Bring together copies of the lines in the data below that contain the word "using".

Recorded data

□ □ □

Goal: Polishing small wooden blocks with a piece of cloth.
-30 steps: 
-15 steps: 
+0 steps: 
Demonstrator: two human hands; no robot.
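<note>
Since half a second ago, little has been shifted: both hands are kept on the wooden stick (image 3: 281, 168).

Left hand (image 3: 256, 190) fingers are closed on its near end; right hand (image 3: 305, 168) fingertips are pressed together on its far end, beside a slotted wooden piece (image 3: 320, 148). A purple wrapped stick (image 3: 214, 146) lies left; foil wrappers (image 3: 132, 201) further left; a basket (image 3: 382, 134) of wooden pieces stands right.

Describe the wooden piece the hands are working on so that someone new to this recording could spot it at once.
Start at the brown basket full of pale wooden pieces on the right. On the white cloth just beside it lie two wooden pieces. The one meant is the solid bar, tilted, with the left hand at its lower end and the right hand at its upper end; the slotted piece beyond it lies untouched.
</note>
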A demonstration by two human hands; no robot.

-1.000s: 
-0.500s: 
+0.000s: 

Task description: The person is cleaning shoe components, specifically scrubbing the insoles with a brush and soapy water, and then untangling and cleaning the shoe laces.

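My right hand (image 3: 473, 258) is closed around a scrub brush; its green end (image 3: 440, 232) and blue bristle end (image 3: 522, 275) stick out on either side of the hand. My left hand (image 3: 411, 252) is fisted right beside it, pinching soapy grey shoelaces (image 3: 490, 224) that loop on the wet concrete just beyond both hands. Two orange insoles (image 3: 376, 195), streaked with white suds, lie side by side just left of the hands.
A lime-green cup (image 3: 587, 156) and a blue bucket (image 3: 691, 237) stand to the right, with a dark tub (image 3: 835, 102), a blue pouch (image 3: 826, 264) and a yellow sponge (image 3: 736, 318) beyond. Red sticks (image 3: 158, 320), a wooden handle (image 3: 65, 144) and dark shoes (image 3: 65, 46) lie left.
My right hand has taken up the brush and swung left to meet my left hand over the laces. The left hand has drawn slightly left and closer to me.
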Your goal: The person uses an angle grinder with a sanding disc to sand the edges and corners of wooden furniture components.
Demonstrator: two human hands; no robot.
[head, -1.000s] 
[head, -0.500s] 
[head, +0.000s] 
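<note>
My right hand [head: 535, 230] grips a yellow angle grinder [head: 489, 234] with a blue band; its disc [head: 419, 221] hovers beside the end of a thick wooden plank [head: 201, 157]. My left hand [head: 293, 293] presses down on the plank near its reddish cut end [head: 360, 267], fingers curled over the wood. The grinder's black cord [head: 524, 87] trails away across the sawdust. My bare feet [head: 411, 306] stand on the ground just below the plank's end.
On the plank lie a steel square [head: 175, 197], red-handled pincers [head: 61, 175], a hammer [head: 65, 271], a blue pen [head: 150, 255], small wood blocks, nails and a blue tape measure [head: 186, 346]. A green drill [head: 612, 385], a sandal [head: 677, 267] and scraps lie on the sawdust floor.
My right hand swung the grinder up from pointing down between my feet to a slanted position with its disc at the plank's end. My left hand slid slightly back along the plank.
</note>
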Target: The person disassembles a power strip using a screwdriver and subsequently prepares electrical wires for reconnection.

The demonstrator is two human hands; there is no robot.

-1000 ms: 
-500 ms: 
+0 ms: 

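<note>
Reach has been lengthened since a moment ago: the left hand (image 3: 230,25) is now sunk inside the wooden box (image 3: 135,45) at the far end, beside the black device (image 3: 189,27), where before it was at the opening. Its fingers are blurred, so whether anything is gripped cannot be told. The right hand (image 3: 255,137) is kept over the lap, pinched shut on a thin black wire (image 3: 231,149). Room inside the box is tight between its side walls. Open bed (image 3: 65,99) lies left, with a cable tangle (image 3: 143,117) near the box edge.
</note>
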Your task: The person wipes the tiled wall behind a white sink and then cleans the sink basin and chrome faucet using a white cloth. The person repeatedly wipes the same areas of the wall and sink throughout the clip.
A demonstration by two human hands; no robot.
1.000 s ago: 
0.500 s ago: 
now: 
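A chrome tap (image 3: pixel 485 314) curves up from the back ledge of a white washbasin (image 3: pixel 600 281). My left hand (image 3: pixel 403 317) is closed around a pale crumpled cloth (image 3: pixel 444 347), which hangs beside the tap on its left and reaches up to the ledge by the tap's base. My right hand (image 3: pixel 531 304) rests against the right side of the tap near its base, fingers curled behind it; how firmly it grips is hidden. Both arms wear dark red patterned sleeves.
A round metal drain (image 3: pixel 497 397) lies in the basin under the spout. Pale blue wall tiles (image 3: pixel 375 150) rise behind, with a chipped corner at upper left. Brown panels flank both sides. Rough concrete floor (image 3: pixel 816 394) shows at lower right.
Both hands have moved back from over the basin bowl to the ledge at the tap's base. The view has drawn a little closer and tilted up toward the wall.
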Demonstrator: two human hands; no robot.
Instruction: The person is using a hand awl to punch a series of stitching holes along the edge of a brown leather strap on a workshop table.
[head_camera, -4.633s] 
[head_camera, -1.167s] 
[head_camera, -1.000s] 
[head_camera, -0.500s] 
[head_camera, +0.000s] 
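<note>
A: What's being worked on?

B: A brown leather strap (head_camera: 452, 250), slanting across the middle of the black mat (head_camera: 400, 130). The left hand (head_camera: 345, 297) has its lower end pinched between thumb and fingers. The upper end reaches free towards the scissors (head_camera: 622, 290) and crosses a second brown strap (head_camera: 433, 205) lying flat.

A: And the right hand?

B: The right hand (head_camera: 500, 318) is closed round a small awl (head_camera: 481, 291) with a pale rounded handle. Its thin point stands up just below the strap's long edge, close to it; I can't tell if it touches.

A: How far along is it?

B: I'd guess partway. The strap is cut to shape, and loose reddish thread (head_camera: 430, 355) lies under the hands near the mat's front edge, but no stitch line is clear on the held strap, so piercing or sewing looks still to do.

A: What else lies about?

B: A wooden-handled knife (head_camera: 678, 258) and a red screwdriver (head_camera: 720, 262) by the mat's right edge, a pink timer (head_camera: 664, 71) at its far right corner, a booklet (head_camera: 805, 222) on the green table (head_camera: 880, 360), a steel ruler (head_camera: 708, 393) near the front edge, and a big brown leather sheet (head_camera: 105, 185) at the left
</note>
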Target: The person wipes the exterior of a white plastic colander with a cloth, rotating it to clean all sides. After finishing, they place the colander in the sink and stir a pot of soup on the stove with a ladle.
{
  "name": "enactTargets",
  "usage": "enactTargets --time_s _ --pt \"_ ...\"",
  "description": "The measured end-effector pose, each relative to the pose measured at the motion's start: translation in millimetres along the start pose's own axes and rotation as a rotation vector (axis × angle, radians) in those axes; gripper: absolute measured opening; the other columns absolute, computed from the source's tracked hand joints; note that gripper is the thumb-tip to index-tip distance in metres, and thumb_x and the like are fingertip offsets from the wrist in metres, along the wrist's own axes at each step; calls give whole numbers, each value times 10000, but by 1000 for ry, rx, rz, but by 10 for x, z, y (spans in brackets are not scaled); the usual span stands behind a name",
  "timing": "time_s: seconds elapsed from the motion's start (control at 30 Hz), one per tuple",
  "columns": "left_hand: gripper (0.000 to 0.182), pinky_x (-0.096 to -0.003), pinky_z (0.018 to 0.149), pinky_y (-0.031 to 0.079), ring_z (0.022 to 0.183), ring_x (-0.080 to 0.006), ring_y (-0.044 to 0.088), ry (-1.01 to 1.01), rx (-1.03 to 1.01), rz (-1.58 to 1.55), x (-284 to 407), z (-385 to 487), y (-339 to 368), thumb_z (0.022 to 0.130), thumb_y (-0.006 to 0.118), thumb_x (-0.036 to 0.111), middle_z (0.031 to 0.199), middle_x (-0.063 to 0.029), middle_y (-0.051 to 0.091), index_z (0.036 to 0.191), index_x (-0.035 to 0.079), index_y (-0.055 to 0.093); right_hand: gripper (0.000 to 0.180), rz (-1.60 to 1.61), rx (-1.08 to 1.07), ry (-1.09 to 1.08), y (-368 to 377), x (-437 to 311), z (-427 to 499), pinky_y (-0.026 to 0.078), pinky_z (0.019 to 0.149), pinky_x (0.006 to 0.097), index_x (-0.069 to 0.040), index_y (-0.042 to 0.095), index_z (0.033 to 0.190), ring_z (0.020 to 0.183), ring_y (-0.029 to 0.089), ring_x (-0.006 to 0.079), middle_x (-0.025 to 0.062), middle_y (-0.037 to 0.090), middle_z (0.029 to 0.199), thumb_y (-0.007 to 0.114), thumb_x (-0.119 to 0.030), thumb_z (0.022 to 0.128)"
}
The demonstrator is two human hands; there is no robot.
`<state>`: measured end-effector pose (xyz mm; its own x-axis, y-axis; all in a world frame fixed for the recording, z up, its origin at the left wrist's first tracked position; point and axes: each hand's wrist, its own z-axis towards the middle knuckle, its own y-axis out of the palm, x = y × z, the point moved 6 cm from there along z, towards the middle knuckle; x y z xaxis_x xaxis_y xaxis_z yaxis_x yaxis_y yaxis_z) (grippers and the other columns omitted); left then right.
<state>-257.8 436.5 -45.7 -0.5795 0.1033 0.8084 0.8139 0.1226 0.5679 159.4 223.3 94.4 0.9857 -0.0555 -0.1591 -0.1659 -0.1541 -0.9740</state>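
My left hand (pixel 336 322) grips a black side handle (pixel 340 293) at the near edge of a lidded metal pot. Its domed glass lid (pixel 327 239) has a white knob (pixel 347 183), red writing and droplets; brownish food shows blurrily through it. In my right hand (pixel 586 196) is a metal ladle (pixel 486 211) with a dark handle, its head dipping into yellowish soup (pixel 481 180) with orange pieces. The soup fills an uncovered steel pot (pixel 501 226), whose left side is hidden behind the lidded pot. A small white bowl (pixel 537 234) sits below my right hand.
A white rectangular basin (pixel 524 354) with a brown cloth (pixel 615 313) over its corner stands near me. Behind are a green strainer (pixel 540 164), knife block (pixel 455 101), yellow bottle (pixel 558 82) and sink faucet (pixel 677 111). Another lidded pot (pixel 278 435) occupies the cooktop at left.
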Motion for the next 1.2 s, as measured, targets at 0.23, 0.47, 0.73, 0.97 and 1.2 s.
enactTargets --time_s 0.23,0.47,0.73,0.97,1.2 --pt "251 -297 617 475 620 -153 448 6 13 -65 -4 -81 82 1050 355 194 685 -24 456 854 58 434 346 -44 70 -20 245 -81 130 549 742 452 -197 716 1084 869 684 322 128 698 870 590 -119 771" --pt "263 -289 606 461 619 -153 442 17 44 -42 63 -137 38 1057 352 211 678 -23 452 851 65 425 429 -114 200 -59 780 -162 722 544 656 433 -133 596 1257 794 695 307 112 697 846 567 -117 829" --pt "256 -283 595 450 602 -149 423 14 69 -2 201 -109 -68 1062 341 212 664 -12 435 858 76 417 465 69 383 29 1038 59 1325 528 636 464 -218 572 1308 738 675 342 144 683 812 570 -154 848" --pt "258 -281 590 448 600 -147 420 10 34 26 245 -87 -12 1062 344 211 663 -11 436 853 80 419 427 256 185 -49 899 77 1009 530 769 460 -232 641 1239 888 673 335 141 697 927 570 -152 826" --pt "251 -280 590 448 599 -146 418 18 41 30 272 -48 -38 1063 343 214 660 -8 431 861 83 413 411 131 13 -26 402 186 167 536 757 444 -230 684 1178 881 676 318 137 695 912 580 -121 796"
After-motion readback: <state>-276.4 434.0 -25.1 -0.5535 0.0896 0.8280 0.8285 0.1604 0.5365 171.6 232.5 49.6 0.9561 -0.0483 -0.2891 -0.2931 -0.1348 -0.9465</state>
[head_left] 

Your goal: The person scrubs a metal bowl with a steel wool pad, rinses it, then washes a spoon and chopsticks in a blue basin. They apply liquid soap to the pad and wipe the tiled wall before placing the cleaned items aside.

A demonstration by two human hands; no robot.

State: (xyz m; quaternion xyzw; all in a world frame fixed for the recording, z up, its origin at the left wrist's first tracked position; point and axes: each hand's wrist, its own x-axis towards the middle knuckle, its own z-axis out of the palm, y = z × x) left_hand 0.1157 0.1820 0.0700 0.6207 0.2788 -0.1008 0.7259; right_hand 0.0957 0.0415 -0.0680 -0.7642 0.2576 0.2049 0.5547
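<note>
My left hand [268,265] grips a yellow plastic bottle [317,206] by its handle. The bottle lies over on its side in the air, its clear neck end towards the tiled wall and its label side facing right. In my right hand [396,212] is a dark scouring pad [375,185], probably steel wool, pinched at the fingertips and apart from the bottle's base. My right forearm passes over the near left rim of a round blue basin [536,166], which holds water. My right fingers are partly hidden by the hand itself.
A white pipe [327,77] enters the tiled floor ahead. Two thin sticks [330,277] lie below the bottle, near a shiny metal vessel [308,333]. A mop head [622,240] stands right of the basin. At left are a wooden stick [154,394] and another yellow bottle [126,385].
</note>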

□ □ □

Solution for this problem:
Target: The person disassembles a power strip using a screwdriver and subsequently prepares electrical wires for reconnection.
Your task: The person wipes the tiled wall behind a white sink and then cleans the sink basin and chrome faucet using a white cloth. The person repeatedly wipes the same areas of the wall and sink throughout the clip.
Instruction: The person is using a hand awl to punch a series of stitching holes along the edge of a brown leather strap on a workshop table.

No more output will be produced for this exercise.